Nothing in the data may be altered as it is transcribed.
The data START
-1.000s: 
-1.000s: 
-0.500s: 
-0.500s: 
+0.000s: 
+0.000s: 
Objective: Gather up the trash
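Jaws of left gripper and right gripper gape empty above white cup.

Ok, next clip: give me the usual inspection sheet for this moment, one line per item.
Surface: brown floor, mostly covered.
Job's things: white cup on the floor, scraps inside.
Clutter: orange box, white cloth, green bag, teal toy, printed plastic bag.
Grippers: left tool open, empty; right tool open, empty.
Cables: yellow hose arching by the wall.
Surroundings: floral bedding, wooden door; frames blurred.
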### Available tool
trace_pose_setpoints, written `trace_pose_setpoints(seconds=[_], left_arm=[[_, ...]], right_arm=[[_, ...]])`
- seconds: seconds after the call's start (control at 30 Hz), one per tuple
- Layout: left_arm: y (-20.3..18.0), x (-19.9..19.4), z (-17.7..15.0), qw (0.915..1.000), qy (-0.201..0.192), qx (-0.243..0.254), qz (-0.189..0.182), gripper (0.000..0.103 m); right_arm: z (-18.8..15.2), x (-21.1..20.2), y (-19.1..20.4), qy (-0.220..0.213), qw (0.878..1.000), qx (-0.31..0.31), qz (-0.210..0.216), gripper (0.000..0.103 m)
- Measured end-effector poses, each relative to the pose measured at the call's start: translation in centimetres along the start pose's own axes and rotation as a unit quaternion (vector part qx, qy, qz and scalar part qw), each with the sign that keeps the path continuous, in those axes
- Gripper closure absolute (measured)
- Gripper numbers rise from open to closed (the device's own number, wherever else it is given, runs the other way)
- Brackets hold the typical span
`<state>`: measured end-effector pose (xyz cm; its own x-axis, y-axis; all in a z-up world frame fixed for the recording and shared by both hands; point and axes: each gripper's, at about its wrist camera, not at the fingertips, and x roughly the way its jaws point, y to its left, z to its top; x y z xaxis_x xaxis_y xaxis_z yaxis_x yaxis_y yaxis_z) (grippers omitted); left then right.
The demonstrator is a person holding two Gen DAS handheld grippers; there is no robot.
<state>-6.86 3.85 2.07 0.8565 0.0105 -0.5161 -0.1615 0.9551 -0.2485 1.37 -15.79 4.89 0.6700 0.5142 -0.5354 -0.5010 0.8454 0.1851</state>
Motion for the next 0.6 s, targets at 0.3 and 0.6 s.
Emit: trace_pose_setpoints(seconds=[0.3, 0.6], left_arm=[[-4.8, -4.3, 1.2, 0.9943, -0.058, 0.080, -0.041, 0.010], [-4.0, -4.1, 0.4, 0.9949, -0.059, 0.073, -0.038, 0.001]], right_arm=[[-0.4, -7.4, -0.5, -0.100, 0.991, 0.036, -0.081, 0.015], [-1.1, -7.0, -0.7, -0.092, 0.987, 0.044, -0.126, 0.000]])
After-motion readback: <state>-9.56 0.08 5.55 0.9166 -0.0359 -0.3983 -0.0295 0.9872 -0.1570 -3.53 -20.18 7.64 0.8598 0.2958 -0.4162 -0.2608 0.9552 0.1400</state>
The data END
### [Exercise answer]
-1.000s: 
-1.000s: 
-0.500s: 
-0.500s: 
+0.000s: 
+0.000s: 
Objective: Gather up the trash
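Jaws of left gripper and right gripper gape empty above white cup.

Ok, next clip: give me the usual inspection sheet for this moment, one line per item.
Surface: brown floor, mostly covered.
Job's things: white cup on the floor, scraps inside.
Clutter: orange box, white cloth, green bag, teal toy, printed plastic bag.
Grippers: left tool open, empty; right tool open, empty.
Cables: yellow hose arching by the wall.
Surroundings: floral bedding, wooden door; frames blurred.
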### Available tool
trace_pose_setpoints, written `trace_pose_setpoints(seconds=[_], left_arm=[[_, ...]], right_arm=[[_, ...]])`
- seconds: seconds after the call's start (control at 30 Hz), one per tuple
- Layout: left_arm: y (-20.3..18.0), x (-19.9..19.4), z (-17.7..15.0), qw (0.915..1.000), qy (-0.201..0.192), qx (-0.243..0.254), qz (-0.189..0.182), gripper (0.000..0.103 m); right_arm: z (-18.8..15.2), x (-21.1..20.2), y (-19.1..20.4), qy (-0.220..0.213), qw (0.878..1.000), qx (-0.31..0.31), qz (-0.210..0.216), gripper (0.000..0.103 m)
- Measured end-effector poses, each relative to the pose measured at the call's start: translation in centimetres along the start pose's own axes and rotation as a unit quaternion (vector part qx, qy, qz and scalar part qw), each with the sign that keeps the path continuous, in those axes
- Gripper closure absolute (measured)
- Gripper numbers rise from open to closed (the device's own number, wherever else it is given, runs the other way)
- Brackets hold the typical span
`<state>`: measured end-effector pose (xyz cm; its own x-axis, y-axis; all in a z-up world frame fixed for the recording and shared by both hands; point and axes: each gripper's, at about its wrist camera, not at the fingertips, and x roughly the way its jaws point, y to its left, z to its top; x y z xaxis_x xaxis_y xaxis_z yaxis_x yaxis_y yaxis_z) (grippers omitted); left then right.
The demonstrator is a person holding two Gen DAS handheld grippers; there is no robot.
<state>-6.86 3.85 2.07 0.8565 0.0105 -0.5161 -0.1615 0.9551 -0.2485 1.37 -15.79 4.89 0.6700 0.5142 -0.5354 -0.5010 0.8454 0.1851</state>
Motion for the next 0.6 s, targets at 0.3 and 0.6 s.
Emit: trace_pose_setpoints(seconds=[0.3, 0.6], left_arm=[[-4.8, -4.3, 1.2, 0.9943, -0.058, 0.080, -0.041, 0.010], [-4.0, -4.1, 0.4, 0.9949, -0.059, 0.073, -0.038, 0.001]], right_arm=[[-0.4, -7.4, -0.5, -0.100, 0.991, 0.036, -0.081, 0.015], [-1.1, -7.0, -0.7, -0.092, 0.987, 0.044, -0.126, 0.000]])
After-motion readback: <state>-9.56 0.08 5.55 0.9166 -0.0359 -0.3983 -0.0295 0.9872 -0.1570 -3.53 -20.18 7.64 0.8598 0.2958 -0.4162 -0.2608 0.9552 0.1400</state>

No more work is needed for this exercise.